For instance, if your disclaimer asks anyone who isn’t the intended recipient to reply to the email, each person who does so may be retransmitting the PHI. And if they mistakenly reply-all on a group message, they’ve inadvertently created multiple additional copies of the PHI that they were trying to address responsibly. 

In this situation, unintended recipients aren’t forwarding PHI with any malicious intent, but everyone has accidentally hit reply-all on an email they shouldn’t have. To avoid a never-ending email chain of private data, that same law firm recommends that if you do include response instructions in a HIPAA disclaimer, make sure those instructions direct recipients to contact you by phone to inform you of the error. Then instruct recipients to simply delete the message and any attachments. This addresses the breach promptly while avoiding the recirculation of PHI.

What’s Actually Required for HIPAA-Compliant, Secure Email?

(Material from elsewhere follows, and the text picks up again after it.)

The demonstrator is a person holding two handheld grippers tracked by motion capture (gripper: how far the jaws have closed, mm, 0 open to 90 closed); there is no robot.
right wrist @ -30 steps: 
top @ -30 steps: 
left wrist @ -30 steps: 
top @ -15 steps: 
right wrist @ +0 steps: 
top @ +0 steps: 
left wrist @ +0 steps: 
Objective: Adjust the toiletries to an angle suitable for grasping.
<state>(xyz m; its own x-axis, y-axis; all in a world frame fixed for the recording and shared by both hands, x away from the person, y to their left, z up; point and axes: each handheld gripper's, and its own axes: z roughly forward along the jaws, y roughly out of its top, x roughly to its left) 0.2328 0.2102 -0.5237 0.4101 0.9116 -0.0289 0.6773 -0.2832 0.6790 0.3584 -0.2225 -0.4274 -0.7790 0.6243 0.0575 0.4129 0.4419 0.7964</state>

This question is more complicated than you might expect. While the Security Rule doesn’t expressly prohibit using email (even unsecured email, if the client requests it) to send PHI, email does generally present some risks. Most email systems aren’t encrypted, and it can be difficult to know whether the information actually went to the intended recipient. 

But an email footer alone is no replacement for a thoughtful, holistic set of policies and practices designed to protect private health information. At the end of the day, that’s what HIPAA requires of you. Neither HIPAA itself nor the regulations that the Department of Health and Human Services has issued specifically mention email disclaimers. 

Different practices and organizations have different needs when it comes to the protection of PHI, and while email disclaimers may be one component of your overall data protection strategy, it doesn’t suffice as the only component.  

If you are going to use email to communicate with clients or other providers, it makes logical sense to include cautionary notes—like a disclaimer—as part of a comprehensive privacy strategy. If you’re hesitant about sending PHI over email, a secure messaging software may be a better option for messages that include that kind of information. 

An email footer alone is no replacement for a thoughtful, holistic set of policies and practices designed to protect private health information.

Tools to Help You Send HIPAA-Compliant, Secure Email

As was mentioned above, HIPAA doesn’t have specific requirements for what’s considered compliant technology—the Security rule allows you as a covered entity to use any security measures that you deem reasonable and appropriate to uphold security standards. 

That said, they do have some guidance and questions to ask yourself before you start using a software or product to help you determine if it’s reasonable and appropriate. An encrypted secure messaging platform is a good option for sending quick messages that contain PHI to clients or to coworkers in a secure way.

But if you need the functionality of email, there are encrypted options you can use. Services like Hushmail for Healthcare, GSuite, and Virtru allow you to send HIPAA-compliant, secure emails at a variety of price points, so you can find one that fits your practice’s budget while still protecting your client’s data. 

If you’re doing everything that HIPAA requires of covered entities—like performing a regular security audit to examine your risks, training your staff, minimizing where PHI is shared, and ensuring your clients have the knowledge and control they need to control such sharing—then you might find that an email disclaimer isn’t relevant to your practice. But you also might find that it’s appropriate as one of several layers of protection against an email-related breach. 

Ultimately, every practice is different, and you’ll need to carefully consider the specifics of yours before implementing a strategy to make sure you’re sending HIPAA-compliant, secure emails. If you have specific questions or concerns, consult with an attorney. 

Indeed, that’s the whole point: A HIPAA review is designed to determine what safeguards are necessary given the specific and unique framework of your practice. Simply doing what someone else does because someone else does it may not be enough to secure client data in your practice. And it may not qualify as HIPAA compliance—no matter what you put at the bottom of your email.